Bernard Salt. Contributed

Demographer Bernard Salt shares vision for Bundy's future

WHAT will Australia and Wide Bay look like by the end of the 2020s?

It is fair question; it is a good question; and the reason it is a good question is because the new decade begins in just nine and a half months.

In a decade's time Australia have another two million residents; our leading trading partner is likely to remain China; the baby boomers will have all but retreated from the workforce; and no doubt there'll be new technology that we haven't even thought about.

Wide Bay including Bundaberg, Hervey Bay, Maryborough and Gympie and everywhere in between will remain one of this nation's premier food bowls (producing avocados too, I understand).

This broad agricultural and lifestyle region is in many ways a microcosm of regional Australia.

It's 2019 population of around 296,000 makes it equivalent to an urban mass the scale of Wollongong.

By 2030 this number is expected to rise by 35,000 which is less growth than the region actually recorded over the last decade or so.

New projections released by the State Government in November suggest a slowdown in Hervey Bay's rate of growth during the 2020s.

I am unsure what could be driving this logic as I would have thought there was an increasing market for lifestyle towns like Hervey Bay as baby boomers retire.

If "the Bay” is to slow down I think this is more likely to be a 2030s phenomenon as local boomers... ahem... start to move on to a more ethereal place.

Regardless of the precise projections, Australia as a whole will continue to grow and Bundy, the Bay and Gympie will also grow.

Maryborough will continue its tussle with Hervey Bay for supremacy in matters of commerce and administration.

A bigger Wide Bay with more people of more diverse backgrounds is on the cards by 2030.

The institutions of Wide Bay must now pitch their sights at the 2030 horizon including and especially the region's health and education institutions.

As with many regional centres in Australia there is an outpouring of youth after secondary school in Wide Bay as young people seek to test their mettle in Brisbane and beyond.

All of this, of course, is fine, and in fact is a rite of passage in Australia.

But I think Wide Bay should actively campaign to attract them back with skills, with a partner, and with hopes and aspirations.

Showcase local talent, revere local business and sports people; don't send the message that respect only comes when you make it big "someplace else”.

I say we should be right now focussed on the 10-year future horizon, discussing the kind of society we want for our kids, and then damn well going out there and delivering the future we want.

And I think that what "we” all want is to have opportunity for our kids so that they don't feel compelled to go elsewhere.

Some will.
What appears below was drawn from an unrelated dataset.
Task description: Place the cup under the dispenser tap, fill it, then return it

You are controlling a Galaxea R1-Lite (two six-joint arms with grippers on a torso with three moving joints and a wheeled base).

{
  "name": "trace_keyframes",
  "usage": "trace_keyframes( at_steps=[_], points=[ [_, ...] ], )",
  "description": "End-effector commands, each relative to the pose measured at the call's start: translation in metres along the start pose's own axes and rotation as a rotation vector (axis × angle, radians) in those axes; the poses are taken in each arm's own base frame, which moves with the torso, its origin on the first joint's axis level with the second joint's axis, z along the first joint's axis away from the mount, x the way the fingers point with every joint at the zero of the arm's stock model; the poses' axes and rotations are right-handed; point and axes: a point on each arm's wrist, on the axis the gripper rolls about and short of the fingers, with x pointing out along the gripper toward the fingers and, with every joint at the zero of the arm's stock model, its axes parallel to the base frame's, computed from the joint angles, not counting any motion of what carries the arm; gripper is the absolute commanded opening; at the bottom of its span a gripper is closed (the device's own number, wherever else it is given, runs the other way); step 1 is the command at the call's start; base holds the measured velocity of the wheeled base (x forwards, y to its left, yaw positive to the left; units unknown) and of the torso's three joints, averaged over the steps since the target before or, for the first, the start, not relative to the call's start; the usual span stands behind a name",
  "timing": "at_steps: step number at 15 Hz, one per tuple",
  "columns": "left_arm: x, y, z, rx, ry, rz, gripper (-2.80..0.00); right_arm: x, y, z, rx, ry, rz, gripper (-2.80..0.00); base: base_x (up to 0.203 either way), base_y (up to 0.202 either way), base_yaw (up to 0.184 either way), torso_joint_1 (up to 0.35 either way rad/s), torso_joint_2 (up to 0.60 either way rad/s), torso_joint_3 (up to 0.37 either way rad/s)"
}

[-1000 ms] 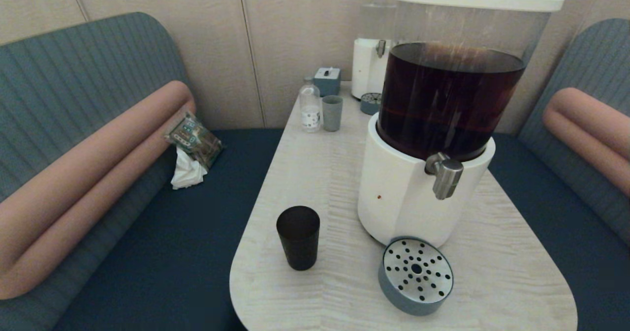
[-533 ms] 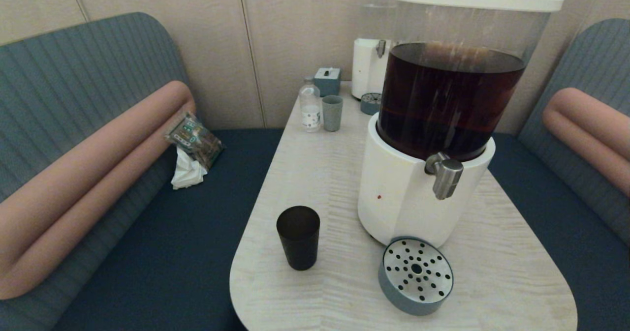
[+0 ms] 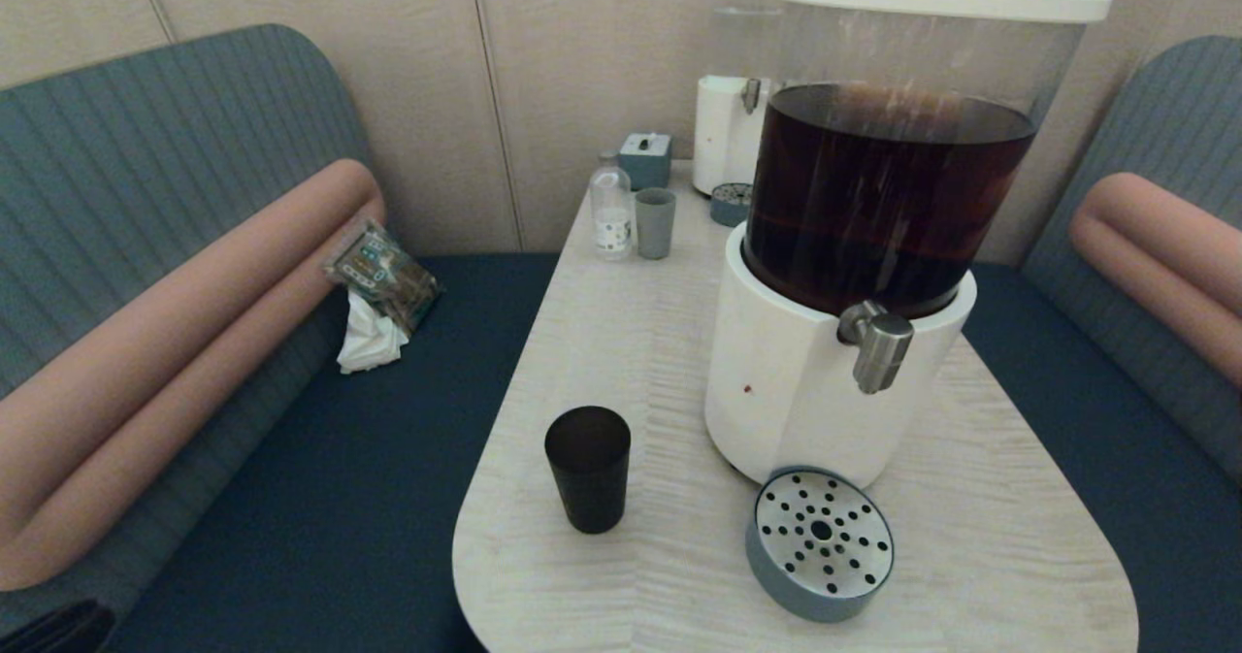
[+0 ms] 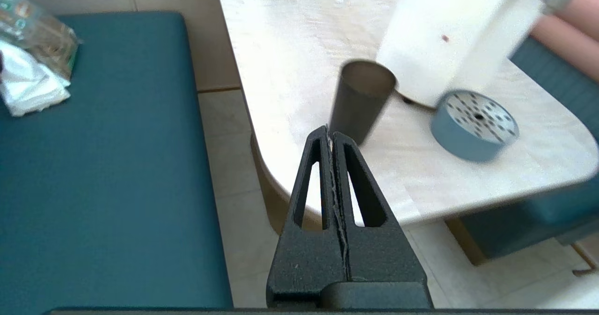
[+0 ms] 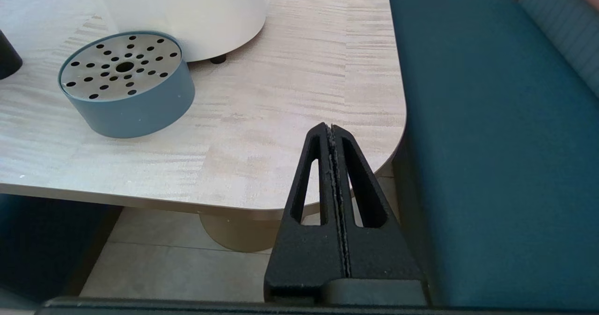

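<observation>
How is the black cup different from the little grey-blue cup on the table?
The black cup is dark, while the grey-blue cup is pale. The black cup stands alone near the table's front edge; the grey-blue cup stands far back beside a small clear bottle. Both are upright tumblers without handles.

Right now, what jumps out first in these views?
The big dispenser with its dark brown tank dominates the table's right half, its steel dispenser tap hanging over the perforated drip tray. The cup stands alone to its left, near the table's front edge. The left gripper, shut, points at the cup; the right gripper, shut, sits off the table's corner.
</observation>
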Motion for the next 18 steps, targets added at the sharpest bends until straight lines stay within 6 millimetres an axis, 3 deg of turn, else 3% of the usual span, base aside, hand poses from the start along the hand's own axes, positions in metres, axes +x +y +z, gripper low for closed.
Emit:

Some won't come back.

But let's celebrate those who do come back.

Let's celebrate those who build a business locally and who invest their youth and energy into our community.

It is our job-as middle-aged managers and administrators-to create the society that will enable the next generation to flourish locally.

You know, I want the Wide Bay Tribe of 2030 to have a bit of "attitude” about the region they've created.

Our hospitals and our educational institutions must be best in class.

Our airports and roads and housing and power and townscapes should be as good as anywhere in Australia.

And, damn it, if Toowoomba can airfreight agribusiness product direct into Hong Kong then we can do a deal with Maroochydore to airfreight our avocados into Chengdu and Chongqing.

We should not be, and we will not be, immodest in our hopes and our dreams for the future of our region.